Running Terraform CICD pipelines On GCP with Gitlab

Kodanda Rama
Google Cloud - Community
5 min readNov 21, 2022

Infrastructure as a code has quickly emerged as the default process for provisioning and managing resources on the cloud. It is fast, consistent, easy to replicate and combined with GitOps, easy to control, track and audit the changes made right from the source code repository.
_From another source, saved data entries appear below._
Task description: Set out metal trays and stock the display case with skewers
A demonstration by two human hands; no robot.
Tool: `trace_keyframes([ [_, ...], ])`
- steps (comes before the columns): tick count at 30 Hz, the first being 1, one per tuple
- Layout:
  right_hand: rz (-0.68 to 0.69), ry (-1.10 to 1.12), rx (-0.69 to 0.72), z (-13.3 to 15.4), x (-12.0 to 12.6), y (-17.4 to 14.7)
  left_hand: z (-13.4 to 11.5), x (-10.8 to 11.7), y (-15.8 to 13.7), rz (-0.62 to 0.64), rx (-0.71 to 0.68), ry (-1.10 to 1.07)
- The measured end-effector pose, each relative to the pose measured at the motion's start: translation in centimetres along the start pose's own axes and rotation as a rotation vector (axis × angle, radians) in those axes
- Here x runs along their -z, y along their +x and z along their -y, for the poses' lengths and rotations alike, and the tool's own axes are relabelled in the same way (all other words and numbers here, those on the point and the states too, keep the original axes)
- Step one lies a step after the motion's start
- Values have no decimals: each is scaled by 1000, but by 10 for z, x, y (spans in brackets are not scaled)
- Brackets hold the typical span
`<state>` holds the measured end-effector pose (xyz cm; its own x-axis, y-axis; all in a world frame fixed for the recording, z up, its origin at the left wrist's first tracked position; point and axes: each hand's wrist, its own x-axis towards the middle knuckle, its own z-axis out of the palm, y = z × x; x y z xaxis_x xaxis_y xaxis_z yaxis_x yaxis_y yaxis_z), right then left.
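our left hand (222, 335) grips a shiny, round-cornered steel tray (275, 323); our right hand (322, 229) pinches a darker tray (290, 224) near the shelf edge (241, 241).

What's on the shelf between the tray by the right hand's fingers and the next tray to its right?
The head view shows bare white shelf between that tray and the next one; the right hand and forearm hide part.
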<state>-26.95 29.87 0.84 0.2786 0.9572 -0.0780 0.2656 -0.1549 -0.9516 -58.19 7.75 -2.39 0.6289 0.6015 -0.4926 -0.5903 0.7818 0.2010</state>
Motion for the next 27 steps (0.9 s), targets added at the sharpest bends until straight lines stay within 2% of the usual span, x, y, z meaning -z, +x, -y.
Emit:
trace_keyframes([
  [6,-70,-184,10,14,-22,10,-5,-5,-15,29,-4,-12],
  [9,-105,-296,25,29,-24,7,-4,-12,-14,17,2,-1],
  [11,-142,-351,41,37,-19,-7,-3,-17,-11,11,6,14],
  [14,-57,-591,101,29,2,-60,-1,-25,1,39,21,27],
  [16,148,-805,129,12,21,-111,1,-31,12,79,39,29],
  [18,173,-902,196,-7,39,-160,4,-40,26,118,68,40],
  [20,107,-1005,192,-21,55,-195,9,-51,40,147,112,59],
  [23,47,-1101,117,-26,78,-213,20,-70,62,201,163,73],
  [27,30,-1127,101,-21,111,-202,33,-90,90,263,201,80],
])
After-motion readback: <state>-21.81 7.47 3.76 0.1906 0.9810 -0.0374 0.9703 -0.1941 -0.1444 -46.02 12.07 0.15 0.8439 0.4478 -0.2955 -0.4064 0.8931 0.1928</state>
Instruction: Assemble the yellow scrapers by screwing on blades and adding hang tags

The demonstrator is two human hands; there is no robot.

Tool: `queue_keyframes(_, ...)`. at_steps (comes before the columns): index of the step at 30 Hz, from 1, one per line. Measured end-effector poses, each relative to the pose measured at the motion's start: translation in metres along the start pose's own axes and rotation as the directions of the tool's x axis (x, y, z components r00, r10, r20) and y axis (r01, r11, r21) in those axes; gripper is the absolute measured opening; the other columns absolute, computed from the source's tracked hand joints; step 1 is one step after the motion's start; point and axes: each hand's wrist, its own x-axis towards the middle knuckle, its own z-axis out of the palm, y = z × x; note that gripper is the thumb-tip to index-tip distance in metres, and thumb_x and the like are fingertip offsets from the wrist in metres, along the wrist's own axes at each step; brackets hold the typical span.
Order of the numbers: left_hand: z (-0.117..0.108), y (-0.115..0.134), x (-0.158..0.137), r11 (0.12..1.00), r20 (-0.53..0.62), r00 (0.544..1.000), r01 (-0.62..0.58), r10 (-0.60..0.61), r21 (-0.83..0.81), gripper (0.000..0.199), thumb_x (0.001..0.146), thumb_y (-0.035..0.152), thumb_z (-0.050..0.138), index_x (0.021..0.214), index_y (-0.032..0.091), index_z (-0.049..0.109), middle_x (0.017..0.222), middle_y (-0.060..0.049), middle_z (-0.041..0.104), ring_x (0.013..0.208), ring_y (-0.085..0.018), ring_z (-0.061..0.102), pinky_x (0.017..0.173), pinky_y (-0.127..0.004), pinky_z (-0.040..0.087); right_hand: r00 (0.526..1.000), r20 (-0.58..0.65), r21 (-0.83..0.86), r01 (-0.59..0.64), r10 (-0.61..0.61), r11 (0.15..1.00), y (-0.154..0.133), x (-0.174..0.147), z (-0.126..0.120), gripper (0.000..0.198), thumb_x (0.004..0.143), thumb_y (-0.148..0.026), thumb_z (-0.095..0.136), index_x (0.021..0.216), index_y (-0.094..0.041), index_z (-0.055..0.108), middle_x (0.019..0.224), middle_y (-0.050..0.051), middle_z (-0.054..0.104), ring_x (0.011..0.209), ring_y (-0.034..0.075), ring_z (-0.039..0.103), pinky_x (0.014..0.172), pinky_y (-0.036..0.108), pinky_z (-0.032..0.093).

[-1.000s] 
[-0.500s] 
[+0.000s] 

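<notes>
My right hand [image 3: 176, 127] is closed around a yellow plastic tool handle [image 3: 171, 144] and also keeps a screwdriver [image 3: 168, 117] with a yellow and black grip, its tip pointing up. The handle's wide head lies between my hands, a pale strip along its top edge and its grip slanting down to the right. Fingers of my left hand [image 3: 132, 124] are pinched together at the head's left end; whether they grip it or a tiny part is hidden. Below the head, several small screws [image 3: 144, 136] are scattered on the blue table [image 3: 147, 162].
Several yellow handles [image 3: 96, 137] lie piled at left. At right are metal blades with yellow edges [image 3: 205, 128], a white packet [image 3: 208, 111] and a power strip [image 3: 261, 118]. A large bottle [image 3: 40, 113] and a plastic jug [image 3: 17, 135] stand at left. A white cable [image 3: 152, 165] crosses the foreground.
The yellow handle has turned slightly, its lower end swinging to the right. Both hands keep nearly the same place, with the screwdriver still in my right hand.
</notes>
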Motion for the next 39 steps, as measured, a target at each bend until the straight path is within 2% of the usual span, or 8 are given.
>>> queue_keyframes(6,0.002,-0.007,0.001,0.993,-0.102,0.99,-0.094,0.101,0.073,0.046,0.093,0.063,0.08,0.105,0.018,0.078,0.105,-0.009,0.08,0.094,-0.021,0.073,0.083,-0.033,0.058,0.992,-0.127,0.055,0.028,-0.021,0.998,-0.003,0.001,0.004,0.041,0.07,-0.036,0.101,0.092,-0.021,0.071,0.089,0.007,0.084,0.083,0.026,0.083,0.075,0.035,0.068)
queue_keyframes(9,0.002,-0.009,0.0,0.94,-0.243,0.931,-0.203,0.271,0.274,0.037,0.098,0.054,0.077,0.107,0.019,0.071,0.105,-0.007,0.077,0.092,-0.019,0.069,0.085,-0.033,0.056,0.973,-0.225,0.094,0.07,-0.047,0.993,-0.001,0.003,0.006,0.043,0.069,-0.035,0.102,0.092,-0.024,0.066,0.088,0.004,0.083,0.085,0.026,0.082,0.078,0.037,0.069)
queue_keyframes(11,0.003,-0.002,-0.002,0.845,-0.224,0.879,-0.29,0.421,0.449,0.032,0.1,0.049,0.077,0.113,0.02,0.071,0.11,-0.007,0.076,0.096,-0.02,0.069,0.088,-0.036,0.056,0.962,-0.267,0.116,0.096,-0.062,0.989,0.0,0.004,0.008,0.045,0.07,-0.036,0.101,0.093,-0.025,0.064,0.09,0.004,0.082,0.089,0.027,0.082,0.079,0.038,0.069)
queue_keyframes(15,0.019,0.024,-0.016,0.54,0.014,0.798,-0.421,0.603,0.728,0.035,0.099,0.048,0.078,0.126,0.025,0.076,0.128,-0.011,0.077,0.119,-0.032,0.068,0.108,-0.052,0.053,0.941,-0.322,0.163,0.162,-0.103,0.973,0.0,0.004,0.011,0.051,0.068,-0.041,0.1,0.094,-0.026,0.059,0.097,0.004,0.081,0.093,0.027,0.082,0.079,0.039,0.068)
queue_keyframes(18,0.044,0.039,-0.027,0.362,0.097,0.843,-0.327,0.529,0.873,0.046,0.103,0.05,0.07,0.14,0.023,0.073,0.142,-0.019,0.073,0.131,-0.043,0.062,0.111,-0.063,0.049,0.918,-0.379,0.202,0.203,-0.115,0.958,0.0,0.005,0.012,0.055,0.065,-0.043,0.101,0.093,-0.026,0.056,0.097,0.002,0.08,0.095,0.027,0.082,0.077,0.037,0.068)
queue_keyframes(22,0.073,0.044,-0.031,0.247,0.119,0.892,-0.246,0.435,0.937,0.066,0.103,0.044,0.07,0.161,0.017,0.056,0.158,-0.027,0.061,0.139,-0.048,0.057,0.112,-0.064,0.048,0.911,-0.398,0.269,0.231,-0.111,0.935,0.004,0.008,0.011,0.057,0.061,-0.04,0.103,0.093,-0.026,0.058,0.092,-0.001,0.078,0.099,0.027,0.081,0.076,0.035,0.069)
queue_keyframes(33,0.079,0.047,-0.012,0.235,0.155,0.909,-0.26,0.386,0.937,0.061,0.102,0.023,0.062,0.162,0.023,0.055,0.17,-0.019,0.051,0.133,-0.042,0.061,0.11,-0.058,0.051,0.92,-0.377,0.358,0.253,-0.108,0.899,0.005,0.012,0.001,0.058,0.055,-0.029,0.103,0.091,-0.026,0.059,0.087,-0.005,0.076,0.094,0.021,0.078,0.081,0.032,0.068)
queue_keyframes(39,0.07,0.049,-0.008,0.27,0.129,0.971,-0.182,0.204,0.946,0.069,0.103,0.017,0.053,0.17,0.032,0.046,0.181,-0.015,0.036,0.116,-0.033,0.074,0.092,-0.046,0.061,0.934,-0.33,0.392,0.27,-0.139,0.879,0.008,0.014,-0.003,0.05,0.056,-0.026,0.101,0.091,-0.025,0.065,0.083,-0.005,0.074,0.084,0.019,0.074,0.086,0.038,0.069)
More teams have been embracing IaC and CICD for their infrastructure.

In this article, let’s look at leveraging GitOps and terraform to automate the deployment and management of resources on Google Cloud Platform.

Prerequisites

  1. A basic understanding of IaC, fundamental Terraform concepts and commands
  2. Knowledge of Git and general CICD mechanisms
  3. A GCP project and user account with access to create Instances and a Service Account
  4. Enterprise or a SaaS Gitlab account with access to create repositories and a pipeline

Setup

  1. A Gitlab instance running on a Compute Engine instance. However, the same will work (with a few networking changes) on the public Gitlab as well as on-premises hosted version
  2. A Gitlab repository that will contain the terraform code
  3. A Gitlab runner hosted on docker in a Compute Engine instance. It is to be configured to work with the repository which supports CICD. This runner instance should have the network connectivity to the Gitlab instance
  4. Terraform code will be executed on this runner, so it is recommended to host it on a GCP Compute Engine instance. This allows the usage of underlying service account associated with the instance to authorise and create resources in GCP. The instance should have the required API scopes enabled and has the necessary permissions
  5. If the runner is not on GCP, then it’d require creating a service account key and passing it as a secret variable to the pipeline to authenticate for terraform, which is not ideal. We would have to maintain and rotate the key in that case

Terraform Code

Code repository link

In this example, we’ll create compute images from persistent disks using a snapshot. This is a use case that comes up often during cloning migrations.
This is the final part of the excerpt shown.